A, Baseline whole-body fat mass measured by QMR before OVX surgeries; n = 6–7 per group. Data are presented as mean ± SEM. B, Whole-body fat mass measured by QMR at cycle 4 (5 wk after OVX+V or OVX+E); n = 6–7 per group. Data are presented as mean ± SEM. ***, P < .001 between OVX+V and OVX+E at the same circadian phase in two-way ANOVA analyses followed by post hoc Bonferroni tests. C, Baseline whole-body lean mass measured by QMR before OVX surgeries; n = 6–7 per group. Data are presented as mean ± SEM. D, Whole-body lean mass measured by QMR at cycle 4 (5 wk after OVX+V or OVX+E); n = 6–7 per group. Data are presented as mean ± SEM. E, Weight of gWAT fat pads (normalized by total body weight) measured at cycle 9; n = 6–7 per group. Data are presented as mean ± SEM. F, Averaged adipocyte cell size in gWAT; n = 3 per group. Data are presented as mean ± SEM. G, Representative H&E histology of adipocytes in gWAT. H, Weight of iWAT fat pads (normalized by total body weight) measured at cycle 9; n = 6–7 per group. Data are presented as mean ± SEM. I, Averaged adipocyte cell size in iWAT; n = 3 per group. Data are presented as mean ± SEM. J, Representative H&E histology of adipocytes in iWAT. In E, F, H, and I: *, P < .05; **, P < .01; ***, P < .001; NS, no significance in two-way ANOVA analyses followed by post hoc Bonferroni tests.

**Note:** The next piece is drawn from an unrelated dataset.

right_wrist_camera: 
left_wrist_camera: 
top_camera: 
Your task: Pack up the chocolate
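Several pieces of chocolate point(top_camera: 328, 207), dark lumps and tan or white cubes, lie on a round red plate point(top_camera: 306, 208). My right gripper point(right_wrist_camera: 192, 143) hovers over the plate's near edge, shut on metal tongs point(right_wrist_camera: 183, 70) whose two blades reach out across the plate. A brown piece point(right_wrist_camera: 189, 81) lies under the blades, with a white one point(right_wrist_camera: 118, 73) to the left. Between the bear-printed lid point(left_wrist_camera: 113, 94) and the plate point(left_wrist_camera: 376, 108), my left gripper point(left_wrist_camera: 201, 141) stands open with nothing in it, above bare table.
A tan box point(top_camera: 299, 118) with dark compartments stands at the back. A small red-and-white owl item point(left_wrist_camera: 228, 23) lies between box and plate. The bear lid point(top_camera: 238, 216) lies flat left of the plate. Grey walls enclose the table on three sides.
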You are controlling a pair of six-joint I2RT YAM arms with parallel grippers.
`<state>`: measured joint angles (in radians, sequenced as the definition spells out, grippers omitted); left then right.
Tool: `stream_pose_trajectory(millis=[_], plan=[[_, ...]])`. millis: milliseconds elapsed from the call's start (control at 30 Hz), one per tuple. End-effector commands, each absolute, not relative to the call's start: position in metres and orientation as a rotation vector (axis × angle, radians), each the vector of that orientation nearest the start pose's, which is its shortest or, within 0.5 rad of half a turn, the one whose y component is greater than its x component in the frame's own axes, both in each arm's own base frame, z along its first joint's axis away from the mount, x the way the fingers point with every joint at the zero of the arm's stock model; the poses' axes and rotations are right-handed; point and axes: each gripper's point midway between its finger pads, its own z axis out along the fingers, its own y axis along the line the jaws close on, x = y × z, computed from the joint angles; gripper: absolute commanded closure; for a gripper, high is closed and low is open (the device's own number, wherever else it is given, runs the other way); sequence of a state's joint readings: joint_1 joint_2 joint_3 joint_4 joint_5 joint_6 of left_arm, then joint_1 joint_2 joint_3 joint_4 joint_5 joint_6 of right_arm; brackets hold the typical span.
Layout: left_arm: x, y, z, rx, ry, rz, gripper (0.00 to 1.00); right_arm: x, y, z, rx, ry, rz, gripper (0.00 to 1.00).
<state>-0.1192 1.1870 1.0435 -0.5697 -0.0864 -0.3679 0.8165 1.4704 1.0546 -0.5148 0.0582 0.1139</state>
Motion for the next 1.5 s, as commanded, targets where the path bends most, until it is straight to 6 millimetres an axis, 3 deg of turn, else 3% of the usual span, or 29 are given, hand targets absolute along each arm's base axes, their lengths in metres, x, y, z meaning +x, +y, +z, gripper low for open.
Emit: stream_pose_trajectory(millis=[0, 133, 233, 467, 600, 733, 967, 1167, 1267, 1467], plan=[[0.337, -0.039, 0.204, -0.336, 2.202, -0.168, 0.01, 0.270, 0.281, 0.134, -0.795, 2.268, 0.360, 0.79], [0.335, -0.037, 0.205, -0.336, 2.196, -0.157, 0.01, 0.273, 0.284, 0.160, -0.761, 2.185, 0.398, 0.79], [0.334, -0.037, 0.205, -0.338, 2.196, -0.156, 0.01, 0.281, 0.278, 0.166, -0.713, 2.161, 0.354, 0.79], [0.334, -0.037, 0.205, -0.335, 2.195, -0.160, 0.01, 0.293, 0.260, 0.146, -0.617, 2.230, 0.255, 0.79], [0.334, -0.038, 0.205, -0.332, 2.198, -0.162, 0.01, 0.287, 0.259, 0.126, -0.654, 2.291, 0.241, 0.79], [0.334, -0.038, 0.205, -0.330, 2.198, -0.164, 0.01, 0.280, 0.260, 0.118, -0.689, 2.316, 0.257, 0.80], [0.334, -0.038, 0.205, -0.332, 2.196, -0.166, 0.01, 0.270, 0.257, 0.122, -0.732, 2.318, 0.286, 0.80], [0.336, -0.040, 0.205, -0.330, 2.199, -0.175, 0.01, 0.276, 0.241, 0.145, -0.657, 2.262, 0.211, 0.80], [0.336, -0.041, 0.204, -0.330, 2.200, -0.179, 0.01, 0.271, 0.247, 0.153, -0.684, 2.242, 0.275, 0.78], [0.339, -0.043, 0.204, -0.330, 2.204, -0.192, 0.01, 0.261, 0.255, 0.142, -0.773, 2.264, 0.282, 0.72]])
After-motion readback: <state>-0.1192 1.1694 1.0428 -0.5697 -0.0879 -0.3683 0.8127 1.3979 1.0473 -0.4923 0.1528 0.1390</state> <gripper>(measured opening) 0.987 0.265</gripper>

We further analyzed effects of JL (JL vs RC) in mice treated with OVX+E or OVX+V. We found that JL had no effect on body weight, as JL and RC mice showed similar body weight (Figure 1B). Similarly, JL had no effect on food intake in mice treated with OVX+V or OVX+E (Figure 1C). JL also had no effect on whole-body fat mass and lean mass (Figure 2, A–D). Interestingly, JL significantly increased the weight and cell size of gWAT in OVX+V mice, whereas these effects were abolished in OVX+E mice (Figure 2, E–G). On the other hand, JL did not affect the weight or cell size of iWAT (Figure 2, H–J). Collectively, these results show that JL in OVX+V female mice led to increased visceral fat accumulation independent of food intake, which was rescued in OVX+E mice.

We found that JL induced hyperinsulinemia at fed condition in OVX+V mice, whereas this effect was abolished in OVX+E mice (Figure 3A). In the GTT and ITT, we found that JL induced glucose intolerance (Figure 3, B and C) and insulin resistance in OVX+V mice (Figure 3, D and E), the effects that were abolished in OVX+E mice. Thus, our data indicated that circadian disruptions in OVX mice led to insulin resistance and glucose intolerance; these JL-induced metabolic deficits were rescued in OVX+E mice.

Figure 3.

Figure 3.

A, Serum insulin measured at cycle 5 from female OVX+V or OXV+E mice subjected to JL or RC; n = 6–7 per group. Data are presented as mean ± SEM. *, P < .05; **, P < .01; NS, no significance in two-way ANOVA analyses followed by post hoc Bonferroni tests. B, GTT performed at cycle 3; n = 6–7 per group. Data are presented as mean ± SEM. *, P < .05 or **, P < .01 between OVX+V JL and OVX+V RC; !, P < .05 between OVX+V JL and OVX+E JL; #, P < .05 between OVX+V RC and OVX+E RC in two-way ANOVA analyses followed by post hoc Bonferroni tests. C, Area under the curve (AUC) for GTT data in B; n = 6–7 per group. Data are presented as mean ± SEM. *, P < .05; NS, no significance in two-way ANOVA analyses followed by post hoc Bonferroni tests. D, ITT performed at cycle 4; n = 6–7 per group. Data are presented as mean ± SEM. *, P < .05 or **, P < .01 between OVX+V JL and OVX+V RC; !, P < .05; !!, P < .01; or !!!, P < .001 between OVX+V JL and OVX+E JL in two-way ANOVA analyses followed by post hoc Bonferroni tests. E, AUC for ITT data in D; n = 6–7 per group. Data are presented as mean ± SEM. *, P < .05; NS, no significance in two-way ANOVA analyses followed by post hoc Bonferroni tests.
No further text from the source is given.